Dat betekent ook dat je de kosten 45 keer voor je kiezen krijgt en daar ging het nou juist om :Big Grin: .

----------


## moderator

Jongens, dat geneuzel over kosten: als het niet uit kan, dan wordt het niet aangeboden!
Lijkt me een gezond economisch basis principe!

Indrukwekkende constructie. Hopelijk kan Kevin ergens in of na de tour wat meer ervaringen delen, ik lees het in ieder geval met veel plezier!

----------


## jens

> Dat betekent ook dat je de kosten 45 keer voor je kiezen krijgt en daar ging het nou juist om.



het ging over het bouwen van 3 van deze constructies ipv 1 :Roll Eyes (Sarcastic): 

om even verder te neuzelen  :Stick Out Tongue: 

al ben ik geen u2 fan...ik ben wel een u2 podium fan!

----------


## MusicXtra

> Jongens, dat geneuzel over kosten: als het niet uit kan, dan wordt het niet aangeboden!
> Lijkt me een gezond economisch basis principe!
> 
> Indrukwekkende constructie. Hopelijk kan Kevin ergens in of na de tour wat meer ervaringen delen, ik lees het in ieder geval met veel plezier!

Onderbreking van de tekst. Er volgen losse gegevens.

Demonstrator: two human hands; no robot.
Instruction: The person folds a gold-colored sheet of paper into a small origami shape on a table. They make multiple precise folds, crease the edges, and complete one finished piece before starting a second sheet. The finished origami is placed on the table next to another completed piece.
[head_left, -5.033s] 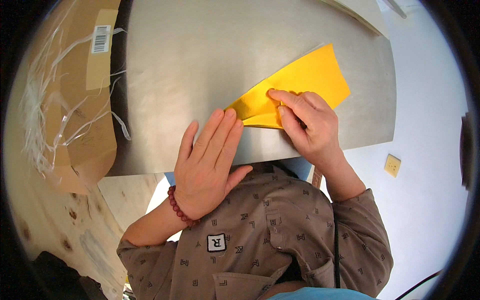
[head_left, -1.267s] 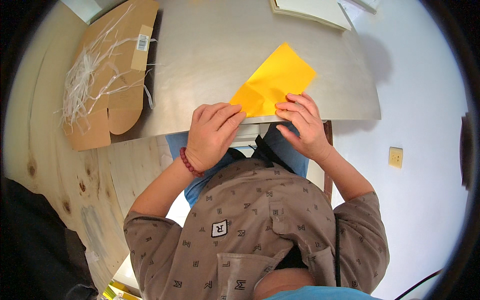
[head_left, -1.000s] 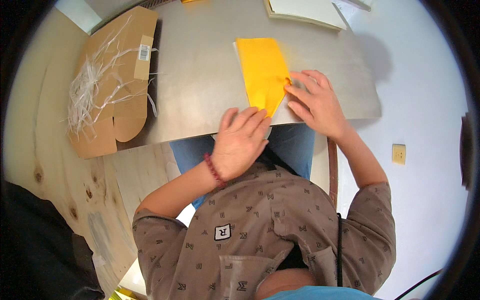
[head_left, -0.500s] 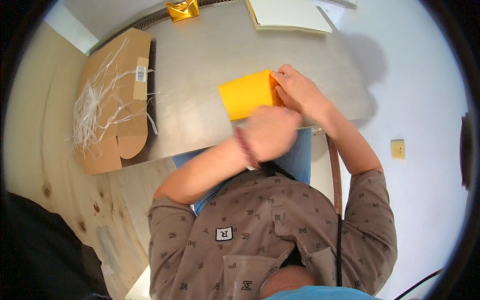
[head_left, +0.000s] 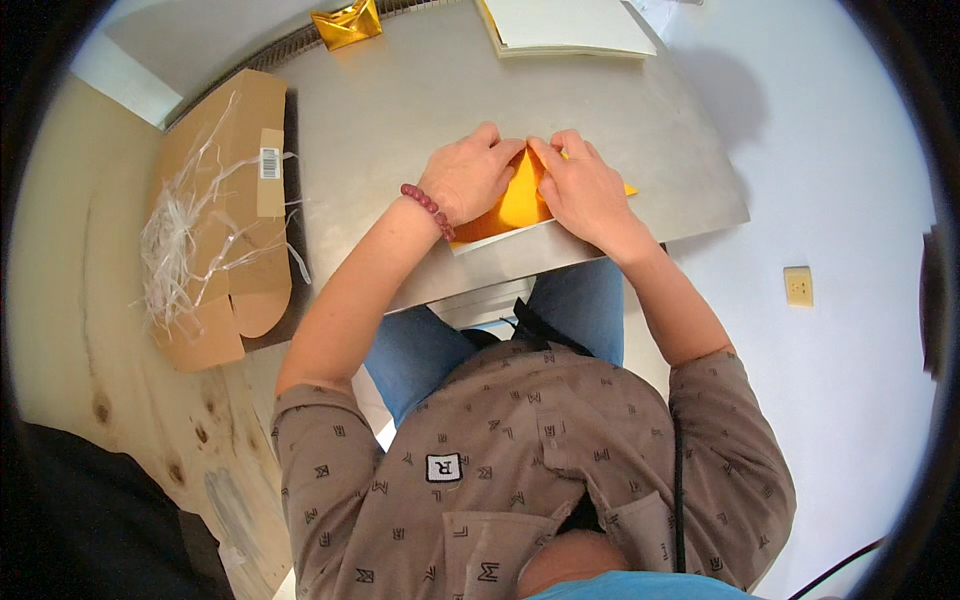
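Note:
A sheet of shiny gold paper (head_left: 522, 196) lies near the front edge of the metal table, partly folded, with a pale strip along its near edge. My left hand (head_left: 466, 178), a dark red bead bracelet at its wrist, is closed on the paper's left side. Against its right side, my right hand (head_left: 583, 188) is closed too. The fingertips of both hands almost meet at a pointed fold at the far side. A small gold corner sticks out beyond my right hand. My fingers and palms hide much of the sheet.
On the left, an opened brown cardboard box (head_left: 262, 210) holds clear shredded plastic strips (head_left: 175, 240). A folded gold paper piece (head_left: 347, 25) stands at the far edge, near a stack of white sheets (head_left: 570, 30). A white wall bounds the right side.
My left hand has moved away from my body and up onto the paper's left side. The gold sheet has been turned and raised into a pointed fold between both hands.

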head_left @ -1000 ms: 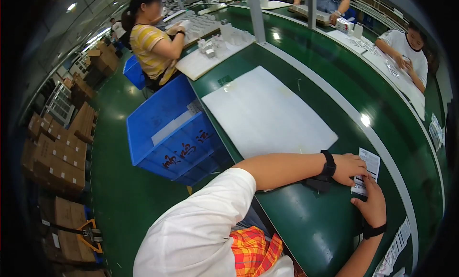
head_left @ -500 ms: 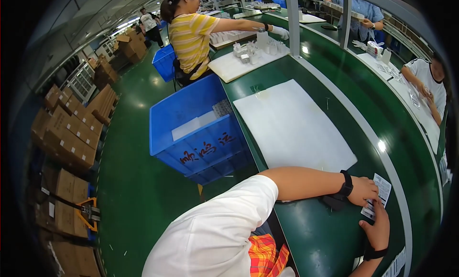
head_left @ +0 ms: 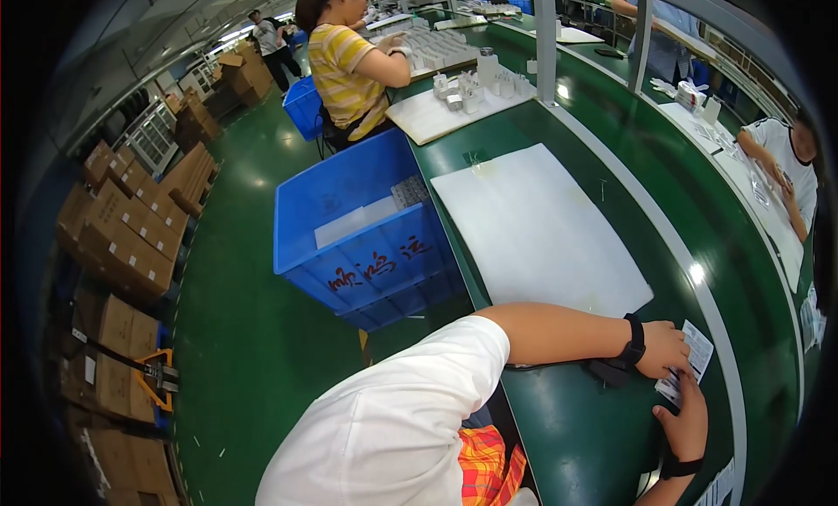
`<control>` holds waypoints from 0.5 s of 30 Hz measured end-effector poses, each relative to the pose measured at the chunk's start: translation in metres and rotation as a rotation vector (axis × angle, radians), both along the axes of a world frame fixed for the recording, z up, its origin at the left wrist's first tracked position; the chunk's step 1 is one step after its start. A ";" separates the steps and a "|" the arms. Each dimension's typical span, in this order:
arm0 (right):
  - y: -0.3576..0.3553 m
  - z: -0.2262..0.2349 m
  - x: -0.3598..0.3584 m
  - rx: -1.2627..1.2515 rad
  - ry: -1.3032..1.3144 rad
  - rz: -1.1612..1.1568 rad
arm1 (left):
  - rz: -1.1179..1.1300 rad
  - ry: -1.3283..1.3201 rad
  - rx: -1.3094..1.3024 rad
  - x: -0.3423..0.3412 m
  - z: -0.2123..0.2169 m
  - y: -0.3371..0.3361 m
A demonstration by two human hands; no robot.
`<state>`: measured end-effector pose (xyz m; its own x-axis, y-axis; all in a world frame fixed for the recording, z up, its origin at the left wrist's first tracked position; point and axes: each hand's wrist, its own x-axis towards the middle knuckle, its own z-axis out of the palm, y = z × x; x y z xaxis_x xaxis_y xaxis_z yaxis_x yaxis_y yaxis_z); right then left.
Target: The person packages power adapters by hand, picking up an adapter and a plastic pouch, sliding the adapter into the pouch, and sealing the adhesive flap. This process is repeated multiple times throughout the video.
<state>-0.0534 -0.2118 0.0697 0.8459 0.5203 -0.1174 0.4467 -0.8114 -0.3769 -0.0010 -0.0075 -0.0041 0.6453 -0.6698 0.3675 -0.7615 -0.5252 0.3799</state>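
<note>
A printed white label sheet (head_left: pixel 698 347) lies on the green bench at the right, partly covered by my hands. My left hand (head_left: pixel 665 349) comes across from the left, its fingers bent down and pressed together on the sheet. From below, my right hand (head_left: pixel 685 423) reaches the sheet's near end, fingers stretched forward and thumb apart. The fingertips of both hands meet over the paper, and what lies beneath them is hidden. A small dark object (head_left: pixel 608 371) rests on the bench under my left wrist.
A white foam mat (head_left: pixel 541 227) lies ahead on the green bench (head_left: pixel 567 436). Left of the bench stands a blue crate (head_left: pixel 349 218) holding white pieces. A grey metal rail (head_left: pixel 663 231) runs along the right. A co-worker (head_left: pixel 349 65) sits beyond, by a white board (head_left: pixel 428 126) with small parts.
My hands stay almost in place over the label sheet, with slight finger movement. The co-worker in yellow stripes has drawn an outstretched arm back toward the body.
</note>
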 end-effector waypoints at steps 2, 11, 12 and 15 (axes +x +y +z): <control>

En daar verbaas ik me dus over, in deze discussie mag dat onderwerp toch wel aangesneden worden?

----------


## moderator

Zolang je geen inhoudelijke reactie vraagt over de kostentechnische kant zou je er wel over kunnen discussieren.
Wanneer be beperkingen in deze niet snapt leg ik je
dat graag een keer uit.

----------


## MusicXtra

> Zolang je geen inhoudelijke reactie vraagt over de kostentechnische kant zou je er wel over kunnen discussieren.
> Wanneer be beperkingen in deze niet snapt leg ik je
> dat graag een keer uit.



Ik ben niet geïnteresseerd in exacte bedragen zolang het niet over mijn eigen portemonnee gaat :Big Grin: .
Punt is gewoon dat er 45 trekker/opleggers nodig zijn om dit 'vrachtje ijzer' te verplaatsen, dus ook zoveel chauffeurs. Ter plaatse moet zwaar materieel ingehuurd worden, beetje kraan kost al snel enkele honderden euro's per uur. Er zijn erg veel mensen erg veel uren bezig met het opbouwen en afbreken bij ieder concert.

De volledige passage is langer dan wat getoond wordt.